Studies on a Mouse Hormone Bear on Fatness in Humans

By GINA KOLATA

N.Y. Times

Published: April 2, 2004


New studies in mice suggest that the hormone leptin can fundamentally
change the brain's circuitry in areas that control appetite. Leptin
acts during a critical period early in life, possibly influencing how
much animals eat as adults. And later in life, responding to how much
fat is on an animal's body, it can again alter brain circuitry that
controls how much is eaten.

Researchers say the findings, published today in the journal Science,
are a surprise and add new clues to why weight control is so difficult
in some humans.

Scientists knew that leptin is released by fat cells and tells the
brain how much fat is on the body. They knew that animals lacking
leptin become incredibly obese, as do a few humans who because of
genetic mutations did not make the hormone. Leptin injections
immediately made animals, and the patients with leptin deficiencies,
lose their appetites. Their weight returned to normal.

But it was thought that leptin acted like most other hormones,
attaching itself to brain cells and directly altering their activities.

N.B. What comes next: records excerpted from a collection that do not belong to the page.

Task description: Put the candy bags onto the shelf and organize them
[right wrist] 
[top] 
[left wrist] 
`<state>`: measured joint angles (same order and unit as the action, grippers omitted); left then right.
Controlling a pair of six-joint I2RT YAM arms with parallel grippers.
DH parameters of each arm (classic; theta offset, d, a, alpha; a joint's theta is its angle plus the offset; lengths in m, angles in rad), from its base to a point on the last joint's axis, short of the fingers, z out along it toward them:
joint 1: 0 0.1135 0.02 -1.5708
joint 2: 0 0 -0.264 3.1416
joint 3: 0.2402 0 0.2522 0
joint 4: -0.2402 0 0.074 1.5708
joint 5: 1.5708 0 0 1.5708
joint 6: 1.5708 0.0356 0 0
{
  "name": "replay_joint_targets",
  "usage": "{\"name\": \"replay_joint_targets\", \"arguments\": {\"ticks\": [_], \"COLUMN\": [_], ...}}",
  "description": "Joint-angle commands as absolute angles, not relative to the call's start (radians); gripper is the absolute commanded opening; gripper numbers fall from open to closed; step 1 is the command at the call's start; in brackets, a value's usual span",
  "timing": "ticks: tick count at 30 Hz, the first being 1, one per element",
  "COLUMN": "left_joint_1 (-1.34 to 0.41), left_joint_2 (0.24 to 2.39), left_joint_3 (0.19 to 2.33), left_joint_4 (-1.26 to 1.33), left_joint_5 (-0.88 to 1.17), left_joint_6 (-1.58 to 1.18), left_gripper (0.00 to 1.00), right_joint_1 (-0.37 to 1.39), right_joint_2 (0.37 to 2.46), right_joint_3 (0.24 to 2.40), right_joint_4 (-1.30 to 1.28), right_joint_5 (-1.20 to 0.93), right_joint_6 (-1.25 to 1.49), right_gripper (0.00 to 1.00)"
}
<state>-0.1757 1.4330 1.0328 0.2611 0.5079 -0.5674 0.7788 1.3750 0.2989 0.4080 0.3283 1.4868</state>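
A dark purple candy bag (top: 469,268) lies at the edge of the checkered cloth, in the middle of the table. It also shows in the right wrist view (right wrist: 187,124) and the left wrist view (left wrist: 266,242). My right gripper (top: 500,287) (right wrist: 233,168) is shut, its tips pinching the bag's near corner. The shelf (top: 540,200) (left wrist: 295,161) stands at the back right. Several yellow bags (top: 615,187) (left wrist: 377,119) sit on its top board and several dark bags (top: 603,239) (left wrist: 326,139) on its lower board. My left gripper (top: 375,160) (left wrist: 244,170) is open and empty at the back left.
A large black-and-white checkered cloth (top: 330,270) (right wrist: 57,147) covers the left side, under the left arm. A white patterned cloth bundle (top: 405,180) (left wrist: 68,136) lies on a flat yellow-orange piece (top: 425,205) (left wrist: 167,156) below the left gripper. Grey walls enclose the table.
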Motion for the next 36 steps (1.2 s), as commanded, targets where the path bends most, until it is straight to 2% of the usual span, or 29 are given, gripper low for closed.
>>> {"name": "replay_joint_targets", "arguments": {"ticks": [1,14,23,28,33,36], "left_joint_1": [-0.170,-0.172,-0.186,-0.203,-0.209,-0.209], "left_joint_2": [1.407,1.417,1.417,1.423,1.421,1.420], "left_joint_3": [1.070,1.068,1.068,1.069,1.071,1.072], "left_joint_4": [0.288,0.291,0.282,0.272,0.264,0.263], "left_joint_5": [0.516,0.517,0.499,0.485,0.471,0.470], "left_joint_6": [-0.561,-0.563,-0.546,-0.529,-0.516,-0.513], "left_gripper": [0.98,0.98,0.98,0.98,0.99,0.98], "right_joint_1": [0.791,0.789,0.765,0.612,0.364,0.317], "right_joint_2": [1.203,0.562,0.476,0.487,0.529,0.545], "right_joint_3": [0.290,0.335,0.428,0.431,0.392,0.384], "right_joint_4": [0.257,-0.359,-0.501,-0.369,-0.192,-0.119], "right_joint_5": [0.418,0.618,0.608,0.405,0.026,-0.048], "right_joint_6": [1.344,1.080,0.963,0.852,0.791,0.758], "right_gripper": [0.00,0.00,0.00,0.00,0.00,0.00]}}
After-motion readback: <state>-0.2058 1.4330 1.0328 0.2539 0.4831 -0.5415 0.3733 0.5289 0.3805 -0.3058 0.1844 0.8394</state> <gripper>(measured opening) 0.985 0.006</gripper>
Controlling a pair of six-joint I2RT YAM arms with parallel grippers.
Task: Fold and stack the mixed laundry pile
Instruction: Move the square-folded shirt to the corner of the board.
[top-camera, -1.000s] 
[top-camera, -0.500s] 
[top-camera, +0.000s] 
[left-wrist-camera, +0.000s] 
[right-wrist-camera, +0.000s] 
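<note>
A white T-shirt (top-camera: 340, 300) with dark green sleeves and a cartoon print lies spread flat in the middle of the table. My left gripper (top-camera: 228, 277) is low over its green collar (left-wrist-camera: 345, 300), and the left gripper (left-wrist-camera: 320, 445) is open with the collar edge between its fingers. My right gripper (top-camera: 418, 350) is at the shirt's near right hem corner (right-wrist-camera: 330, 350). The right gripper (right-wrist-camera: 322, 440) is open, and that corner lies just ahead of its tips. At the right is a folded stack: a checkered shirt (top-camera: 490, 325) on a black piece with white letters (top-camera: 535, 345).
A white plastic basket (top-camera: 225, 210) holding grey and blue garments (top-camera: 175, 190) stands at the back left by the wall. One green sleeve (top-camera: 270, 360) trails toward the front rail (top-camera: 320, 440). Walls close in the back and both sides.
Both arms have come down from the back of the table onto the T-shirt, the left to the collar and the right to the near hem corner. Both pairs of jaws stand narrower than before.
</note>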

Investigators did not anticipate that leptin could actually change
connections in the brain, strengthening circuits that inhibit eating
and weakening ones that spur appetite. And few considered the
possibility that there might be a critical period early in life when
the hormone shaped the brain's circuitry, possibly affecting appetite
and obesity in adulthood.

"It's fascinating," said Dr. Rudolph Leibel of Columbia University.
"Obviously, we don't know what this looks like in humans, but it is
possible that some of the differences in regulation of body weight that
have been attributed to psychological processes or fat cell effects may
be reflecting these central nervous system processes."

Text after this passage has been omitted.